#### [WHAT THE TASK ASKS]
For the entries below, repeat exactly each line starting with the one that contains "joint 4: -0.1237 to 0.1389" and going on through the one that contains "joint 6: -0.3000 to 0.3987", and no others.

#### [INFORMATION GIVEN]
● ● ● ● ●
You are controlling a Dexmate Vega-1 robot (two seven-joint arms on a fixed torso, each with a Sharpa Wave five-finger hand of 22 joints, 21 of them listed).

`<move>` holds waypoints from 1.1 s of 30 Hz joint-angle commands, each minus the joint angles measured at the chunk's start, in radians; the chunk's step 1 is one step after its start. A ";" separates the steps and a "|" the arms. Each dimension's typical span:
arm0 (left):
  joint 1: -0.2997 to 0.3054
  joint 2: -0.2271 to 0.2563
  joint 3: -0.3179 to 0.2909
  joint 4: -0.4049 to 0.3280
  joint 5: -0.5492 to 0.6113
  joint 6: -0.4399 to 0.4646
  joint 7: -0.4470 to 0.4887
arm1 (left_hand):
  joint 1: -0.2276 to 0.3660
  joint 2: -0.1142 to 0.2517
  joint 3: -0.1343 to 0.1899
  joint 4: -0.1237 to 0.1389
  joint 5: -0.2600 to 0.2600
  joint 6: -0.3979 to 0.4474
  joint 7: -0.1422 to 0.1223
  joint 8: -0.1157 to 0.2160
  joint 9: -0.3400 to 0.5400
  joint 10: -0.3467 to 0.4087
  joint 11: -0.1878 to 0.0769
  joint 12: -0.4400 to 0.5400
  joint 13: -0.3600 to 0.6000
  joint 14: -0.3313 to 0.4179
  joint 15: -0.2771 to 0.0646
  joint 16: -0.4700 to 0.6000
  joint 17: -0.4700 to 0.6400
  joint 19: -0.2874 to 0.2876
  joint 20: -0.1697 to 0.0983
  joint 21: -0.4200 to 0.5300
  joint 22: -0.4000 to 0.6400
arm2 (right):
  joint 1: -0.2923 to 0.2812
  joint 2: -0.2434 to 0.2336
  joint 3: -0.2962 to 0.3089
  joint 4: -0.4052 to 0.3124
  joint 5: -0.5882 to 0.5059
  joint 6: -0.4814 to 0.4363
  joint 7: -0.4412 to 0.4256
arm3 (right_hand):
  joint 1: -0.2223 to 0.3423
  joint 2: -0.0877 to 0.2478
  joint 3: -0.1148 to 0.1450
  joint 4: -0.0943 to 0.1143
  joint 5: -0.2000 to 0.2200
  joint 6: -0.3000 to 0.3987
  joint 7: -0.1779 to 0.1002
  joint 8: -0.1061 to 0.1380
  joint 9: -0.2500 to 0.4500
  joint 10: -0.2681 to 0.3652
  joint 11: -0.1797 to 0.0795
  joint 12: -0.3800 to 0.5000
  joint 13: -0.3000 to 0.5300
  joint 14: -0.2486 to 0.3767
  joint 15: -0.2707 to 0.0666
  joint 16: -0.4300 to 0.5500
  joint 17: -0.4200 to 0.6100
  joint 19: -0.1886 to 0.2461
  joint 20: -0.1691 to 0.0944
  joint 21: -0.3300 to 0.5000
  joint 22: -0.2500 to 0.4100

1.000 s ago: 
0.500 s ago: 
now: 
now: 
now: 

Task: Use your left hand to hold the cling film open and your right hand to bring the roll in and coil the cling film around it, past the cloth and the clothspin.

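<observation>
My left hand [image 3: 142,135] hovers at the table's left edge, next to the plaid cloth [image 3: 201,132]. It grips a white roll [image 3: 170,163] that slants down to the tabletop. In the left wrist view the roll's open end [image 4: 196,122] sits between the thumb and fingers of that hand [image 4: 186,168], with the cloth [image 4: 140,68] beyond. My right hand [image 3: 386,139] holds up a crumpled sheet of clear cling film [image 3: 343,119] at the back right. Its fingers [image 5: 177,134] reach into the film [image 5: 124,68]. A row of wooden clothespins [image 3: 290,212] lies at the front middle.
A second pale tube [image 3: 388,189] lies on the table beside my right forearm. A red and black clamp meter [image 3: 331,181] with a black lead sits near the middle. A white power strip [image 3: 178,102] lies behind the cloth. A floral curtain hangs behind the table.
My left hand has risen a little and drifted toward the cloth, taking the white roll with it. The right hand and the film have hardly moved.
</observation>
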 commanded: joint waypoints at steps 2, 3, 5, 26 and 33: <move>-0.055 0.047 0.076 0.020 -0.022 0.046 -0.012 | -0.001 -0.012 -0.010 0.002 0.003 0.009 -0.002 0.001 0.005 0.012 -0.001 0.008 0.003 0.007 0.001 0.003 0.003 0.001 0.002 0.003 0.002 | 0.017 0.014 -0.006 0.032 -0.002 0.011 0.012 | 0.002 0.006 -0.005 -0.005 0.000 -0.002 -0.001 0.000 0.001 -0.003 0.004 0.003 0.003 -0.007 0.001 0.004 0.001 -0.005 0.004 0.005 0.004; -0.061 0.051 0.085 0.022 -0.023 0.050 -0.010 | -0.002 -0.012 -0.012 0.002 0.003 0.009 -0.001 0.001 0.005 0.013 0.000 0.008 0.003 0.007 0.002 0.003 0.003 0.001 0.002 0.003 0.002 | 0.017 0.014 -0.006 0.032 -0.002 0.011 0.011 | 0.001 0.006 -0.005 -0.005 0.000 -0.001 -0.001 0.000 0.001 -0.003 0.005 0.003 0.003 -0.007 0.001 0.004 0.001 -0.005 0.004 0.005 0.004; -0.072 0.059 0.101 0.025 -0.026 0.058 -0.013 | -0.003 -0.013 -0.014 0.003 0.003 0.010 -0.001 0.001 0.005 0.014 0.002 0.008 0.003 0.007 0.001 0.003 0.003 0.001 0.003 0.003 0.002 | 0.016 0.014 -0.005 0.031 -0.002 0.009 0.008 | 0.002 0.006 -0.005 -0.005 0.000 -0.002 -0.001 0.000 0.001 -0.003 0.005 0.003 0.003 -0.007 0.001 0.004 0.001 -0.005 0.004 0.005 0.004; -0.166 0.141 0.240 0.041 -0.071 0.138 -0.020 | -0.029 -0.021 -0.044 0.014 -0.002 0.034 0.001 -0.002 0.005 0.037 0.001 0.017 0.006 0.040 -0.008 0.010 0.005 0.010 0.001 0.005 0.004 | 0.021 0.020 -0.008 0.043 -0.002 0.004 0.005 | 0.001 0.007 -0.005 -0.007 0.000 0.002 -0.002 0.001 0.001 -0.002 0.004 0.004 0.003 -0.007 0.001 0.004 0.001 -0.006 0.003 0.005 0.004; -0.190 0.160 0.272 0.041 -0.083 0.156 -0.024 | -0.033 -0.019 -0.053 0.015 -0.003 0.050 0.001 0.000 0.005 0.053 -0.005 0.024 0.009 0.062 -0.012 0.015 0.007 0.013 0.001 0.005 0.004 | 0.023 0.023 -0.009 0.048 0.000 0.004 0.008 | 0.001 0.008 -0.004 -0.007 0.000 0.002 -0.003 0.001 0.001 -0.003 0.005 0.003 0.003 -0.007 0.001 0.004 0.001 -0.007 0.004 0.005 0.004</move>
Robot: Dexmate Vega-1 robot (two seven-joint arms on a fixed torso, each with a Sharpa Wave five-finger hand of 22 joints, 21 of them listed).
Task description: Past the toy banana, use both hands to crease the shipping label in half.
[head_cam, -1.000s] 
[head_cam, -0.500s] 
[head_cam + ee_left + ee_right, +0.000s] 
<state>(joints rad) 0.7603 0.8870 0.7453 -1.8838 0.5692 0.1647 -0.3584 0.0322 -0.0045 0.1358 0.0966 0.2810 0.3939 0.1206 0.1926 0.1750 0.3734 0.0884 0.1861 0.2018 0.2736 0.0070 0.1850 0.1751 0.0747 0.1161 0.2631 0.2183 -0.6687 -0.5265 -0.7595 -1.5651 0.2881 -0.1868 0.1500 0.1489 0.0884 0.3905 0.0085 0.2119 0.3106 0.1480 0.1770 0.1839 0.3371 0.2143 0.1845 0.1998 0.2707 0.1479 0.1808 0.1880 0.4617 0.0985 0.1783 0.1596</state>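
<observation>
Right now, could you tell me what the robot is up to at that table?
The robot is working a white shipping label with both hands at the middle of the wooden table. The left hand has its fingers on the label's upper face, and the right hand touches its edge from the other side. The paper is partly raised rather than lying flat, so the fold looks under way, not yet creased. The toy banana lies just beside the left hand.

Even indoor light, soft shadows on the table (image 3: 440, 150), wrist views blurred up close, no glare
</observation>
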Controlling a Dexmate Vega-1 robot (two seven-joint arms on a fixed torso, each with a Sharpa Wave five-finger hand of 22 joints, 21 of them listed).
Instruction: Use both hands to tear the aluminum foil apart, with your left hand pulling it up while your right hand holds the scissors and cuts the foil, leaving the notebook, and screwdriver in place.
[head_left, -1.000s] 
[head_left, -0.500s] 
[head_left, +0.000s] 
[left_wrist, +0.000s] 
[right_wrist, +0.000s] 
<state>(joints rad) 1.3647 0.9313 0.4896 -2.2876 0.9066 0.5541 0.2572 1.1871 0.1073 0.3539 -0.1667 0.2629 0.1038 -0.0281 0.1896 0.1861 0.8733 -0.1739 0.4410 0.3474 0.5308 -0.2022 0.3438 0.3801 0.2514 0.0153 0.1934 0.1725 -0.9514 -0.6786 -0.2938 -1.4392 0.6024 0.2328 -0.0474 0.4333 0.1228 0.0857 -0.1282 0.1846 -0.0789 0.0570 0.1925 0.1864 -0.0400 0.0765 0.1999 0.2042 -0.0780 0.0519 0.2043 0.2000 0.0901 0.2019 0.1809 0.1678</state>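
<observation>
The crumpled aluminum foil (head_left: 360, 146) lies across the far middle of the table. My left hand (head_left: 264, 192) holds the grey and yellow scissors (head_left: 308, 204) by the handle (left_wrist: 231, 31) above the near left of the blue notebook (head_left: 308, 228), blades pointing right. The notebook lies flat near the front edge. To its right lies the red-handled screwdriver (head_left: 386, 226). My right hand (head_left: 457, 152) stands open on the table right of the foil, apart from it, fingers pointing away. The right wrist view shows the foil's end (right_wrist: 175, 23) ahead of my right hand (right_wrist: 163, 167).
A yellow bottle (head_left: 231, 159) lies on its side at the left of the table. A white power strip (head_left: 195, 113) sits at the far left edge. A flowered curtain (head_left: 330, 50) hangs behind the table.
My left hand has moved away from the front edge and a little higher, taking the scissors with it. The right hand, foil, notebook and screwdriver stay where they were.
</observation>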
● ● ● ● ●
#### [ANSWER TO THIS TASK]
  joint 4: -0.1237 to 0.1389
  joint 5: -0.2600 to 0.2600
  joint 6: -0.3979 to 0.4474
  joint 7: -0.1422 to 0.1223
  joint 8: -0.1157 to 0.2160
  joint 9: -0.3400 to 0.5400
  joint 10: -0.3467 to 0.4087
  joint 11: -0.1878 to 0.0769
  joint 12: -0.4400 to 0.5400
  joint 13: -0.3600 to 0.6000
  joint 14: -0.3313 to 0.4179
  joint 15: -0.2771 to 0.0646
  joint 16: -0.4700 to 0.6000
  joint 17: -0.4700 to 0.6400
  joint 19: -0.2874 to 0.2876
  joint 20: -0.1697 to 0.0983
  joint 21: -0.4200 to 0.5300
  joint 22: -0.4000 to 0.6400
arm2 (right):
  joint 1: -0.2923 to 0.2812
  joint 2: -0.2434 to 0.2336
  joint 3: -0.2962 to 0.3089
  joint 4: -0.4052 to 0.3124
  joint 5: -0.5882 to 0.5059
  joint 6: -0.4814 to 0.4363
  joint 7: -0.4412 to 0.4256
arm3 (right_hand):
  joint 1: -0.2223 to 0.3423
  joint 2: -0.0877 to 0.2478
  joint 3: -0.1148 to 0.1450
  joint 4: -0.0943 to 0.1143
  joint 5: -0.2000 to 0.2200
  joint 6: -0.3000 to 0.3987

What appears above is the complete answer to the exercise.